__To do__:
After locating the line that contains "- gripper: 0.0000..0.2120" in the data below, set down exactly that line and each one after it through the line that contains "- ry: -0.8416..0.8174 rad", and nothing more.

__Excerpted data__:
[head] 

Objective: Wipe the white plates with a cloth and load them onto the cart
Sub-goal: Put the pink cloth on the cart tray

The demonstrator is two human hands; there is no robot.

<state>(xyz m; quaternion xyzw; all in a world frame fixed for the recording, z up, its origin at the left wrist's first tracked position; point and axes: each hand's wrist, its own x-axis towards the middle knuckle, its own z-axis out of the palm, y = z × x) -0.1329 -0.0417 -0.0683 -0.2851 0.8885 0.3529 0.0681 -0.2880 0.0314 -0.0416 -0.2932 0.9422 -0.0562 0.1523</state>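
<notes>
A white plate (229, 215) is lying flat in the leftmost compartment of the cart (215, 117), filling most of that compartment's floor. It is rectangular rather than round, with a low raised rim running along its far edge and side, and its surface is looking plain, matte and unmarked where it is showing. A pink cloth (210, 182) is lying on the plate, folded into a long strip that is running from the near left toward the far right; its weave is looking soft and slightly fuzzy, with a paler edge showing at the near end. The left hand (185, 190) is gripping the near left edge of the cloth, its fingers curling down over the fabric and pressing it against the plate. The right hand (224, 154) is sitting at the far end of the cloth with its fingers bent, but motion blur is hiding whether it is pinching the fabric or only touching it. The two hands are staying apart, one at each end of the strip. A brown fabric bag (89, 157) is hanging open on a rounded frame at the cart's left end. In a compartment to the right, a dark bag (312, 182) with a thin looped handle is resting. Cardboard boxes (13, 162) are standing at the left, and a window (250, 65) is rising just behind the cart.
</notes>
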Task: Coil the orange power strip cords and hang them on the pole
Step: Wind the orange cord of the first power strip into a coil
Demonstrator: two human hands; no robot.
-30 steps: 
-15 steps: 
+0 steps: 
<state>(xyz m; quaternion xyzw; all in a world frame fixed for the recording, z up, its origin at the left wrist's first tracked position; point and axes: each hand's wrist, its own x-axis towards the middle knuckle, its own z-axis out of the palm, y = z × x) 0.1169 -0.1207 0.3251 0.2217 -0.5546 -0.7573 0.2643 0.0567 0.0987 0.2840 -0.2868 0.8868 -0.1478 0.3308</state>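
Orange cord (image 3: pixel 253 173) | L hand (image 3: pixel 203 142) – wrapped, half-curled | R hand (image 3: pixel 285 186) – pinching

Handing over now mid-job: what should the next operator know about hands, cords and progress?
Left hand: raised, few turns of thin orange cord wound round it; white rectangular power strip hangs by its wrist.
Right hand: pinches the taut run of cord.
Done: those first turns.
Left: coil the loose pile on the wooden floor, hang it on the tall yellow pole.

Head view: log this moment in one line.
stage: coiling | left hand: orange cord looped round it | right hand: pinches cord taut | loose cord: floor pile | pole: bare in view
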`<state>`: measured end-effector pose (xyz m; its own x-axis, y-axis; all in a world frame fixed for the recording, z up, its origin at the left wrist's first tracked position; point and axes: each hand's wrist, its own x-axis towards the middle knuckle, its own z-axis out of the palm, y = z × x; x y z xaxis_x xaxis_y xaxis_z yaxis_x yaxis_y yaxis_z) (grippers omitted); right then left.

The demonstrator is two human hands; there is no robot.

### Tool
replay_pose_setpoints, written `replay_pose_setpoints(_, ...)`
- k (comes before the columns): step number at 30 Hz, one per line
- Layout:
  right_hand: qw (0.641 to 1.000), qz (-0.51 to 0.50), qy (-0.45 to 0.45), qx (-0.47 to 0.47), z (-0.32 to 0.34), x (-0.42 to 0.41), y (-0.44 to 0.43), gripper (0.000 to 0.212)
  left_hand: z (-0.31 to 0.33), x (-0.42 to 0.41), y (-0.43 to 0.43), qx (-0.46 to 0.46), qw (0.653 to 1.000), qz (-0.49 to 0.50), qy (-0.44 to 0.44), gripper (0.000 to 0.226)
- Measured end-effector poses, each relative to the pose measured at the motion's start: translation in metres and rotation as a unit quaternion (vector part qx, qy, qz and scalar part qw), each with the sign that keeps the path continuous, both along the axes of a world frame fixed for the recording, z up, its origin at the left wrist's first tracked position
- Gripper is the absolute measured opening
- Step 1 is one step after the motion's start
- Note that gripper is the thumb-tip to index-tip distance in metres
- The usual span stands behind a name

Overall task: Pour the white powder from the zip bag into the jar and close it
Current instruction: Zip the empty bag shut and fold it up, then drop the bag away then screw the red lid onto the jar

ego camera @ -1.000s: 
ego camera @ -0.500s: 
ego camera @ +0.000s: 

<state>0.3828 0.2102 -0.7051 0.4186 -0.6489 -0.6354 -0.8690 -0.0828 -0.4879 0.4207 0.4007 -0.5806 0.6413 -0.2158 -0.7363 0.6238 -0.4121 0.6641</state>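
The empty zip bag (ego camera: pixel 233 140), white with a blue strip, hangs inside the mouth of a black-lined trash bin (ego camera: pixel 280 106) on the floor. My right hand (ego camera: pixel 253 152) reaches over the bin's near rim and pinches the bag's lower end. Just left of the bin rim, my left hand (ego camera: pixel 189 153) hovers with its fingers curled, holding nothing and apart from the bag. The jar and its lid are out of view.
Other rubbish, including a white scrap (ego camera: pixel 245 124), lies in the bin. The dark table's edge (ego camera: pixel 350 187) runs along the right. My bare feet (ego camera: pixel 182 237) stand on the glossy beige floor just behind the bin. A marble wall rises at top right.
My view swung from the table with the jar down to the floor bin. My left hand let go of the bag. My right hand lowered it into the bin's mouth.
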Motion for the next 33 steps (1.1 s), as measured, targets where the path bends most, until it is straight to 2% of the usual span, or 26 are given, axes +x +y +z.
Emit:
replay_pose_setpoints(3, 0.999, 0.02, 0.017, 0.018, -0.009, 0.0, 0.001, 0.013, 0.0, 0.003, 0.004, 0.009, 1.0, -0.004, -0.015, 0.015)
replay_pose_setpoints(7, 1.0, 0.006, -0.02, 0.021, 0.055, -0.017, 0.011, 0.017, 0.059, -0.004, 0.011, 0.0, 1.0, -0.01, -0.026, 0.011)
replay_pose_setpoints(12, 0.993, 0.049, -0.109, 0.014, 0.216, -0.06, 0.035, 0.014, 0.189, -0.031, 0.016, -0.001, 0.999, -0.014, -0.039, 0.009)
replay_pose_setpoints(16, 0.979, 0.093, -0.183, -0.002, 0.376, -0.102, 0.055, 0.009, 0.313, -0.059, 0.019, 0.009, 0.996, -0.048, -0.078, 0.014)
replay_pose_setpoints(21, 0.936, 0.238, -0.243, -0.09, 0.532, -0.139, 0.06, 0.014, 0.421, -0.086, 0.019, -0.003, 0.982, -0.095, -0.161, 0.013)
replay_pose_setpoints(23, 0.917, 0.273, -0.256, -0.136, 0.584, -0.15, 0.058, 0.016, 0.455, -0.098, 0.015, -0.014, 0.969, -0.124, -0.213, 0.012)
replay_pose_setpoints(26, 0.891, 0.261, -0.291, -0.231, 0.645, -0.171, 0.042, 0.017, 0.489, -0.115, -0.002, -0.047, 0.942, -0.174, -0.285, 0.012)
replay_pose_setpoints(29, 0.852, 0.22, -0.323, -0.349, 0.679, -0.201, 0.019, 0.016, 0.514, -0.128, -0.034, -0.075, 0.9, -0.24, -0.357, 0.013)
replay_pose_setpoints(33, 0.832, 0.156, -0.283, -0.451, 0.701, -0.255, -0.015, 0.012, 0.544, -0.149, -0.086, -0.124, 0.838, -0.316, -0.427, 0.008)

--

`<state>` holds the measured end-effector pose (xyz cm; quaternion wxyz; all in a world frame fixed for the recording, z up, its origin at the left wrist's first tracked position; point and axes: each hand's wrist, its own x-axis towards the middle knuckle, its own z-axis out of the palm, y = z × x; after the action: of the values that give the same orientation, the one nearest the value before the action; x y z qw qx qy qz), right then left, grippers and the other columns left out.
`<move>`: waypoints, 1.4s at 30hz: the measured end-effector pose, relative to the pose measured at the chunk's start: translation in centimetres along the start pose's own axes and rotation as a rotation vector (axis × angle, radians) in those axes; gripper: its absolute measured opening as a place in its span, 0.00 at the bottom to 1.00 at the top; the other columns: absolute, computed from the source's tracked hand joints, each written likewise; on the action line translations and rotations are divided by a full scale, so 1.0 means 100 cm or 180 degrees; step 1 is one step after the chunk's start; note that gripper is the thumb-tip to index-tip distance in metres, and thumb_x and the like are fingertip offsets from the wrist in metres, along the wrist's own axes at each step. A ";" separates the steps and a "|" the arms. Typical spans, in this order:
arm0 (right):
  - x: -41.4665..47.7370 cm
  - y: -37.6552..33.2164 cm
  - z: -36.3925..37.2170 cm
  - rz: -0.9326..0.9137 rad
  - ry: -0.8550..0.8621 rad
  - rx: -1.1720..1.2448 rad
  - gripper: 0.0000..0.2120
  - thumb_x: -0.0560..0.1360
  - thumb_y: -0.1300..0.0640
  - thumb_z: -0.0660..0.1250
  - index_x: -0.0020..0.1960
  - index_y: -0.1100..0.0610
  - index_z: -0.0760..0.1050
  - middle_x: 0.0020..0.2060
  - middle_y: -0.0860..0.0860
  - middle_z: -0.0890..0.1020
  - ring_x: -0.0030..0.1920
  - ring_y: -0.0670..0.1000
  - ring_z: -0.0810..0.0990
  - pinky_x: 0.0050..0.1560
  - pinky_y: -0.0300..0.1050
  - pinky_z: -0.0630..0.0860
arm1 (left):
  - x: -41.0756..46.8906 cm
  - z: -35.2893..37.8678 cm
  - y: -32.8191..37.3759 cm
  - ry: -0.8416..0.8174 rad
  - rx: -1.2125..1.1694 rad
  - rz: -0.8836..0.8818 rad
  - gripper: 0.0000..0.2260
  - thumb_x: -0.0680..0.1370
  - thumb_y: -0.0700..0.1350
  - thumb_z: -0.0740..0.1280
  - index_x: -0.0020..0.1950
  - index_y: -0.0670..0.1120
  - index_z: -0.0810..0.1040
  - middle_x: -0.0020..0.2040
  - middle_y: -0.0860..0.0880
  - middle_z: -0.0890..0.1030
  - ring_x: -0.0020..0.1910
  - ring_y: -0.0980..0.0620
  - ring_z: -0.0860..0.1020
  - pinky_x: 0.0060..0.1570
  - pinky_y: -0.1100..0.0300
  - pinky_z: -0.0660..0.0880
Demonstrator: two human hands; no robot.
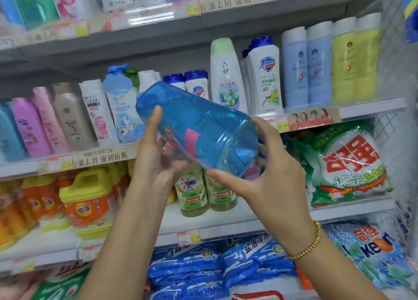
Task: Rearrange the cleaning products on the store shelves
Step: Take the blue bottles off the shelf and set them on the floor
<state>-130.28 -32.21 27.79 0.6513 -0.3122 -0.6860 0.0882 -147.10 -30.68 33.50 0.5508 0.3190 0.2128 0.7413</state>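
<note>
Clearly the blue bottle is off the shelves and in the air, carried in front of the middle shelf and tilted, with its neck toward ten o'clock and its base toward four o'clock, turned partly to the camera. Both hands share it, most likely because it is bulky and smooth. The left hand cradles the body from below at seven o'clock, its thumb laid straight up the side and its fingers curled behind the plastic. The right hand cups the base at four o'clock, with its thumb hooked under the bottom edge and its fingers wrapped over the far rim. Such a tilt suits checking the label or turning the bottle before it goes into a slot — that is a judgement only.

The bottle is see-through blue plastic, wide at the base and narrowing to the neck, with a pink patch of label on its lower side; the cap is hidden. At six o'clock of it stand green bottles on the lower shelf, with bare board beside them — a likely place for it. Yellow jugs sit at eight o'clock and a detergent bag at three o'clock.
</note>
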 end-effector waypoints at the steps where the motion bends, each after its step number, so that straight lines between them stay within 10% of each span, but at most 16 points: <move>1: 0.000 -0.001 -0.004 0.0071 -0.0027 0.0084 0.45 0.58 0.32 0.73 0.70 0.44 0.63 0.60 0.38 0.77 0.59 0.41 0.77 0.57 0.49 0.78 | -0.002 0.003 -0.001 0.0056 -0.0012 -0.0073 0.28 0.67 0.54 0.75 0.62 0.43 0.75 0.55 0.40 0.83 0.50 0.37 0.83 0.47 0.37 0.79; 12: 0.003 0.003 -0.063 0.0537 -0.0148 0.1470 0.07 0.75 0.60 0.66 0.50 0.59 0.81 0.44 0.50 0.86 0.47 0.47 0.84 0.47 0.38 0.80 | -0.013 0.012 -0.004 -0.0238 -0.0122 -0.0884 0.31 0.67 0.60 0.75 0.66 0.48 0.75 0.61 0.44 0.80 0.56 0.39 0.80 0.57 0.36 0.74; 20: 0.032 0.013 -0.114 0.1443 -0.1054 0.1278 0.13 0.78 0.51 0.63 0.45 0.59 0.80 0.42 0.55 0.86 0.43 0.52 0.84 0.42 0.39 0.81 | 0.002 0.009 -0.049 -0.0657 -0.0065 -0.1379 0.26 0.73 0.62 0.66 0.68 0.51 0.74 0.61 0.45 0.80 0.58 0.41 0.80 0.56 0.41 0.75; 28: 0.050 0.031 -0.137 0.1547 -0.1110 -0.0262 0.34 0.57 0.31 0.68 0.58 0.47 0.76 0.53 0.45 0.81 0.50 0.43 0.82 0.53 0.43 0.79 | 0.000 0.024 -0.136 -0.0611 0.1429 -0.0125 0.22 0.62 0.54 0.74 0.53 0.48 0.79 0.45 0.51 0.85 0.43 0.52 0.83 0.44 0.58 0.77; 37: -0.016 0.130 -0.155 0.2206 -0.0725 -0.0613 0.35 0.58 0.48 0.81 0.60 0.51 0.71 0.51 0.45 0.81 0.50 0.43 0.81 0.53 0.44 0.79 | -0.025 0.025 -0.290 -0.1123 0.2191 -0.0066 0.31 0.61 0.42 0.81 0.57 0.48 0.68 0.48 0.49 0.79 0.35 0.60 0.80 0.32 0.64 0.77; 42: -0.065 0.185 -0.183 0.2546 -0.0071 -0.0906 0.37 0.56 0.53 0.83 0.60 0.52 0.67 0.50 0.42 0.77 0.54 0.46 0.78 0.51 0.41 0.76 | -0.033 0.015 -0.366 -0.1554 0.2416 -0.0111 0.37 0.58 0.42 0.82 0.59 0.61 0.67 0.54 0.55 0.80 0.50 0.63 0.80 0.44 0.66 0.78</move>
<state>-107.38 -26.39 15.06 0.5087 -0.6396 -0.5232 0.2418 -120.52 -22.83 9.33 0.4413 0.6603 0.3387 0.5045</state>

__Response to this task__:
  - gripper: 0.0000..0.2120
  - thumb_x: -0.0560..0.1360
  - thumb_y: -0.1300..0.0640
  - thumb_z: -0.0660..0.1250
  - index_x: -0.0020..0.1960
  - index_y: -0.1100..0.0610
  - index_z: -0.0760..0.1050
  - middle_x: 0.0020..0.2060
  - middle_y: -0.0860..0.0860
  - middle_z: -0.0890..0.1020
  - ring_x: -0.0030..0.1920
  - ring_y: -0.0670..0.1000
  - ring_z: -0.0810..0.0990
  - pinky_x: 0.0050..0.1560
  - pinky_y: -0.0300..0.1050
  - pinky_z: -0.0630..0.0860
arm1 (left):
  - x: -41.0756..46.8906 cm
  - z: -35.2893..37.8678 cm
  - y: -32.8191..37.3759 cm
  - ry: -0.8416..0.8174 rad

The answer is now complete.